OGSM is a planning framework, not an execution framework. Once the page is written, there is no structural mechanism to connect it to the work. It tells you what to achieve. It does not build the system that gets you there — that is left as an exercise for the reader. OGSM suits consumer-goods companies, organisations running multi-year transformations, and any team that needs to align a large group around a shared direction quickly without committing to a heavier operating model.

EOS — Entrepreneurial Operating System

EOS is a complete business operating system — not just a goal framework but a total model for running a small business. Its goal component (Rocks) is specific: quarterly, three-to-seven priorities per person, each owned by one named person. The whole system includes team health, a weekly meeting cadence (Level 10), and a structured annual planning process. The integration is the point.

EOS is excellent below 150 people and can struggle above. The Rocks framework works when the team is small enough to run on relationship and culture. At scale, the operating rhythm can become a bottleneck. EOS is also deliberately framework-complete, which means introducing it alongside another framework — OKRs, KPIs — is meaningfully harder than choosing one cleanly. It suits founder-led companies between 10 and 150, businesses that want a total operating model rather than a goal layer, and organisations frustrated by ad-hoc management who are looking for discipline.

Hoshin Kanri — Policy Deployment

Hoshin Kanri is the oldest framework in this comparison and the most rigorous. It originates in Toyota's post-war quality movement and is designed for large organisations that need to align strategy from the C-suite to the production line. Its signature practice — catchball — is a two-way conversation about goals between each level of the hierarchy, iterating until the goal is genuinely owned and understood at every level. When it works, it produces alignment of a depth that no other framework matches.

Hoshin Kanri requires serious organisational discipline. The catchball process is time-consuming. The framework is also less suited to environments where strategy changes frequently — it was designed for manufacturing, where the strategic horizon is long and the operations are stable. It suits large organisations with stable, process-heavy operations: manufacturers, healthcare systems, organisations running multi-year transformation programmes, companies willing to invest twelve months learning the framework before it pays back.

The actual decision

Here is the honest answer most comparison pieces avoid. None of these frameworks solve the strategy-execution gap. They all describe goals. None of them, by themselves, structurally connect those goals to the work that is supposed to prove them. That connection — the traceable line between effort and outcome — is what the execution gap is actually made of.

Choosing OKRs over KPIs will not close it. Switching from OGSM to EOS will not close it. Hiring a Hoshin consultant will not close it, though it will give you a beautifully calibrated set of catchball conversations. The framework is a syntax choice for how you describe your targets.
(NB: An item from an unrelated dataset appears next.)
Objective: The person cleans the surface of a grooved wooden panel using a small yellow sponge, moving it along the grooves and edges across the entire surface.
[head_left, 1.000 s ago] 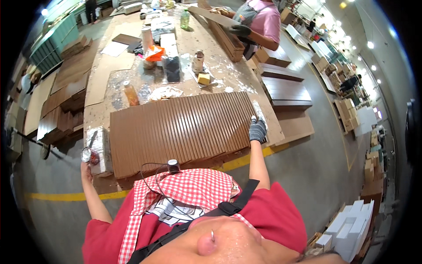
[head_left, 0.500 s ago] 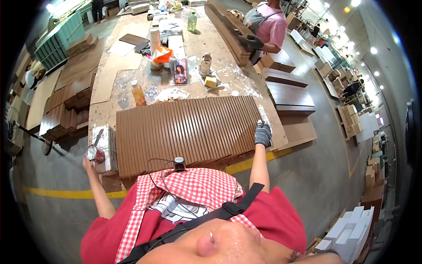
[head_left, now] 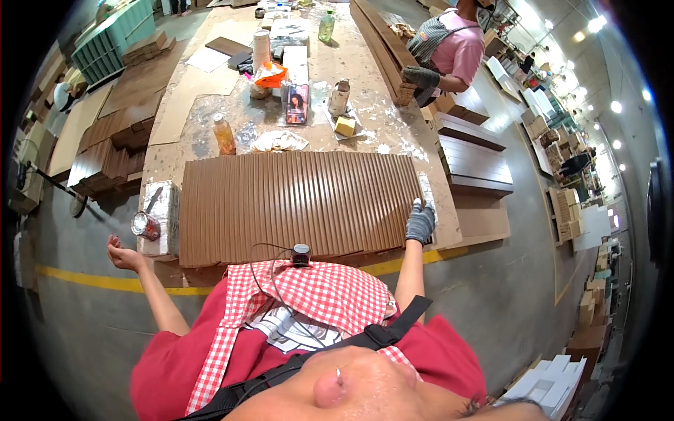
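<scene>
A row of brown wooden strips lies packed side by side across the near end of the workbench. Its right end meets my right hand, in a grey glove with pale fingertips; the fingers stretch forward along the last strips. My left hand, bare and palm up, hangs off the bench's left edge with loosely bent fingers and nothing in it. Just beyond it, apart from the fingers, stands a small metal can on a white-smeared block. A flat dark tool, perhaps a scraper or brush, lies on that block.
Beyond the strips are an amber bottle, a crumpled cloth, a phone, a yellow sponge and an orange bag. Long brown boards line the bench's right side, beside a co-worker. Stacked panels stand left.
My left hand has let go of the can and drawn back toward me, off the bench. The right hand stays at the strips' right end. The view has shifted slightly.
</scene>
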The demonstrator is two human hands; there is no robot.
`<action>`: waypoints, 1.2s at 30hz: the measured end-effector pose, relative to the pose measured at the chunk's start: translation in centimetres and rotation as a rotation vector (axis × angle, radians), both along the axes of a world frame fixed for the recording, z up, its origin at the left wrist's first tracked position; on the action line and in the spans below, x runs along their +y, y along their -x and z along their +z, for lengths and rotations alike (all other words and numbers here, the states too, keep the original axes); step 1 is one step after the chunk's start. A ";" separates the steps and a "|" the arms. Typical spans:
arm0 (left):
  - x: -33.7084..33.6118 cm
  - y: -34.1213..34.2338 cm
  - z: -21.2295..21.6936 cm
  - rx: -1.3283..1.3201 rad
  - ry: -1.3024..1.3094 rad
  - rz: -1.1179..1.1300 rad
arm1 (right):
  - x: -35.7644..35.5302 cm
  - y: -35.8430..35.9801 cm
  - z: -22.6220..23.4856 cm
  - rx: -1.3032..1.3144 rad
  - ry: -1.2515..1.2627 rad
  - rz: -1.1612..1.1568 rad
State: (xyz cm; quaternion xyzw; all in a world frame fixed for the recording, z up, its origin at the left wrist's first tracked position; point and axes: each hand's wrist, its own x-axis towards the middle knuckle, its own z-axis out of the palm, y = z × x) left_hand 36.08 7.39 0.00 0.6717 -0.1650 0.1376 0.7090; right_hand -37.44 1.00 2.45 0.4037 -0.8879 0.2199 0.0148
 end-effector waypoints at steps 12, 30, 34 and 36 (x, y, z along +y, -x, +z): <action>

What closes the gap is a system that connects any goal syntax to the work layer — and surfaces, in real time, where that connection has broken.

So use the framework that matches your organisation's culture, stage and structure. Pick OKRs if you are a high-growth tech company that wants ambition; pick KPIs if you need operational stability; pick OGSM if you need one-page clarity for a large group; pick EOS if you are founder-led under 150; pick Hoshin if you are scaling manufacturing or healthcare. But know that whichever you choose, you will still need to answer the same question every Friday: is the work happening below this goal actually moving it?

The Vindaris view

We are deliberately framework-agnostic, because the framework debate is mostly noise. The companies that execute well are not the ones that picked the "right" framework. They are the ones that built — or bought — the connection between whatever goals they wrote down and the work meant to prove them. Everything else is taxonomy. The execution gap is structural; the fix has to be too.